Saint Jean de la croix, c’est bien connu, a au 16ème siècle écrit un poème très célèbre « O noche che guiaste … o noche amable (ô nuit qui m’a guidé, ô nuit aimable …)». Il voulait réformer le carmel, mais le carmel ne le voulait pas : il a donc subi une véritable persécution, enfermé par exemple dans une cage d’escalier par ses propres confrères ( !) ; et dans cette nuit matérielle et psychologique, il a eu le temps de développer sa « vision intérieure », et il nous permet d’aller plus loin que la belle phrase de Saint-Exupéry …
Il décrit le progrès spirituel en trois étapes : le crépuscule, la nuit noire et l’aube, où le chrétien avance, en fait, vers le vrai jour : l’Eternité ; il développe alors l’amour et le désir de Dieu dans « la nuit de la foi » ; on parle de nuit, parce que nous ne voyons pas Dieu avec nos yeux de chair, tant que nous sommes ici-bas.
« O noche que juntaste amado con amada »
O nuit qui fait se rejoindre l’aimé et sa bien-aimée
N’est-ce pas vrai que c’est la nuit que se rejoignent ceux qui s’aiment ?
Et ça n’est qu’au Ciel que nous nous servirons de nos « cônes » spirituels.

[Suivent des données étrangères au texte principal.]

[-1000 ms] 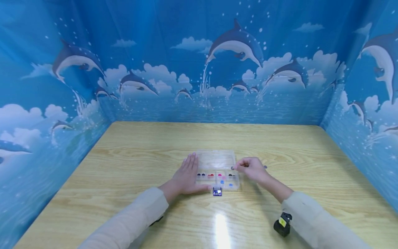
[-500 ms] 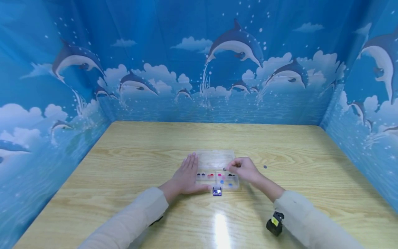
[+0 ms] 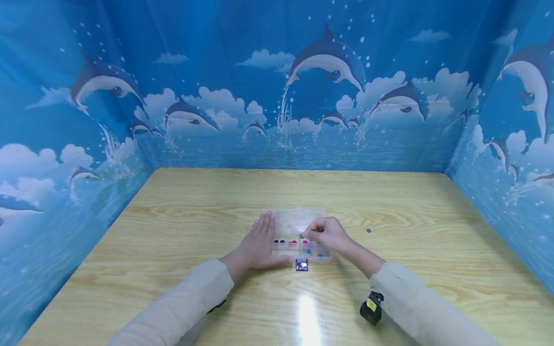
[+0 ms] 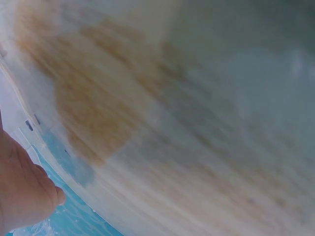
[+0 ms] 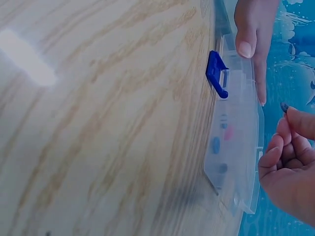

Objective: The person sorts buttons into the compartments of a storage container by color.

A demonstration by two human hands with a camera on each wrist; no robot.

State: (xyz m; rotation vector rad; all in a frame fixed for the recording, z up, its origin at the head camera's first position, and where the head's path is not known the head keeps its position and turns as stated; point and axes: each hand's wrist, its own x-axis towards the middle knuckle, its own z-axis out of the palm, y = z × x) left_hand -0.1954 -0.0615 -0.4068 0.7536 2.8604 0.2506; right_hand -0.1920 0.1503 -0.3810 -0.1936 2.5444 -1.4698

Alors, le jour de Noël, le petit bébé menacé et pauvre devient le début de la renaissance du monde, le Fils de Dieu fait homme qui a la puissance de sauver l’homme du péché et de la mort
Et la croix est la plus belle définition de l’amour qu’on puisse donner (« Il n’y a pas de plus grand amour que de donner sa vie pour ceux que l’on aime » dit Jésus) ; sainte Thérèse de l’Enfant-Jésus et de la sainte face a décrit la venue du Fils de Dieu dans la chair par ces mots admirables : « aimer, c’est tout donner et se donner soi-même » … c’est exactement ce que Dieu fait dans l’Incarnation.
Alors bien sûr, nous n’en resterons pas là, à regarder ce que Dieu fait, même avec les yeux du coeur, nous allons tâcher d’avancer dans la nuit de la foi.
Et là, à ce sujet, il se trouve que Benoît XVI nous a fait un beau cadeau, le 19 décembre dernier : il a déclaré vénérable le Père Marie-Eugène de l’Enfant-Jésus (c’est la rampe de lancement pour la béatification, si Dieu le veut !).
Eh bien, je vous suggère de vous renseigner sur cet homme, de lire son oeuvre, et d’apprendre de lui comment on avance dans la nuit. Je veux voir Dieu, son chef d’oeuvre, est un pavé, mais une mine de renseignements !
Mais s’il devient bienheureux ou saint, ce sera aussi et surtout un compagnon de route, pour avancer dans la vie et pour avancer vers la Vie éternelle, amen.